What is needed
Your task is to print the listing exactly as it stands.

Recorded data
□ □ □ □ □

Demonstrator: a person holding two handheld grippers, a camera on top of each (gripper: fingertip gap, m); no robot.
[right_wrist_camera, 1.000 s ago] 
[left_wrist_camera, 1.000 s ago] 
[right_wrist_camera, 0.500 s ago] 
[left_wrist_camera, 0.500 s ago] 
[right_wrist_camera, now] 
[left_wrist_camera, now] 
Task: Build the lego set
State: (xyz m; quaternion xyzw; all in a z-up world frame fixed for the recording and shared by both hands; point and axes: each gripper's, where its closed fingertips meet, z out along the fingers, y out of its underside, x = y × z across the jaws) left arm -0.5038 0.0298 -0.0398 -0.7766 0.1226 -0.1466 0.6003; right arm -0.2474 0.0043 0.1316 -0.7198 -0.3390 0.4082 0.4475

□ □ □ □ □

Worked solution
Demonstrator: a person holding two handheld grippers, a camera on top of each (gripper: fingertip gap, m); no robot.
[right_wrist_camera, 1.000 s ago] 
[left_wrist_camera, 1.000 s ago] 
[right_wrist_camera, 0.500 s ago] 
[left_wrist_camera, 0.500 s ago] 
[right_wrist_camera, now] 
[left_wrist_camera, now] 
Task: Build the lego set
State: (xyz m; quaternion xyzw; all in a z-up world frame fixed for the recording and shared by both hands; point and axes: each gripper's, where its closed fingertips meet, z out along the fingers, y out of its underside, x = y × z across the jaws) left arm -0.5038 0.0298 -0.0398 -0.7766 0.1226 -0.1466 0.6003; right arm -0.2474 0.0043 0.1316 -0.7198 -0.3390 0.4082 0.4475

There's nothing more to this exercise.